N’ayant rien de plus à faire pour l’instant, les jeunes nipalichoms décidèrent de se replier en un endroit plus agréable. Ils étaient arrivés en bordure de la capitale et le lieu regorgeait d’odeurs sinistres et de bâtiments laids. Ils retournèrent dans la campagne où ils profitèrent d’un long moment de tranquillité et d’intimité.

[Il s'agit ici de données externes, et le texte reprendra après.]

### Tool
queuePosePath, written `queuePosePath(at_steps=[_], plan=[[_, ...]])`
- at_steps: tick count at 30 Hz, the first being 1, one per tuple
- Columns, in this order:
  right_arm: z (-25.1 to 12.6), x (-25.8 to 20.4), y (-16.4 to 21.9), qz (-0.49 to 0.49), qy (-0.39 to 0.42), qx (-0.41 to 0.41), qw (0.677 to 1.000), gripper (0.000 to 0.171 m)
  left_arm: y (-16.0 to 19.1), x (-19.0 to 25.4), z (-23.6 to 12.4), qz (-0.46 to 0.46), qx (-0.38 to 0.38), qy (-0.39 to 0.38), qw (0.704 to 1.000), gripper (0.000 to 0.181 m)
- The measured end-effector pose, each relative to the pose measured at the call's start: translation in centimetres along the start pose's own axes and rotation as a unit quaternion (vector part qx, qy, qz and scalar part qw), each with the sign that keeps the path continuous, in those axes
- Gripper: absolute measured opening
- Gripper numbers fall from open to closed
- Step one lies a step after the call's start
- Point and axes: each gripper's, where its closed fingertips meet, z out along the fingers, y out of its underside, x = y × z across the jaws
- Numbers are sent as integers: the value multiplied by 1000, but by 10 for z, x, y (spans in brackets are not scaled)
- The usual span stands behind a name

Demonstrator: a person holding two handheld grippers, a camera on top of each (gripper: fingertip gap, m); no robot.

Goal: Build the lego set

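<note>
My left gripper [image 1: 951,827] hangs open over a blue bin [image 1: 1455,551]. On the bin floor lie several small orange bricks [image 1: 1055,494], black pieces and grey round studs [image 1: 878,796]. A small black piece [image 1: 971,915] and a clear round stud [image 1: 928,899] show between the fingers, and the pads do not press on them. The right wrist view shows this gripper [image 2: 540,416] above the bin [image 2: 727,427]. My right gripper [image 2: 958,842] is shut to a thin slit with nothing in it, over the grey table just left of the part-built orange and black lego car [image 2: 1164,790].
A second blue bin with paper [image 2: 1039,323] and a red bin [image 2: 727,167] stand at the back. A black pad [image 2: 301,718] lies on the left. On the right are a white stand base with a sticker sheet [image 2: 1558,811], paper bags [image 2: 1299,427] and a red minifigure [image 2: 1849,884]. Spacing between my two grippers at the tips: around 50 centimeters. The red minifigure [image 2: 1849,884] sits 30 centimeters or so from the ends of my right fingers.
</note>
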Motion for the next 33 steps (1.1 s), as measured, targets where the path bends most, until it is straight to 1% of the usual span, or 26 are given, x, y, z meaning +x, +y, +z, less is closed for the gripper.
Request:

Quelques heures plus tard, ils se réveillaient sous le chant d’oiseaux qui célébraiet le crépuscule. Ils avaient envie de voir tourner quelque chose. Le moment était venu d’aller rendre visite aux centraux de la Terre. Sizaine suggérait en effet de commencer par aller voir Verglas. Non qu’ils aient besoin de lui pour descendre au coeur de la planète, mais elle trouvait plus courtois de repasser par lui.
Jorény, tout excité, l’écouta cependant avec attention lorsqu’elle lui expliqua la marche à suivre pour descendre au centre.
Ensuite ils réfléchirent aux cadeaux qu’ils pourraient apporter à ces vénérables grands nipalichoms.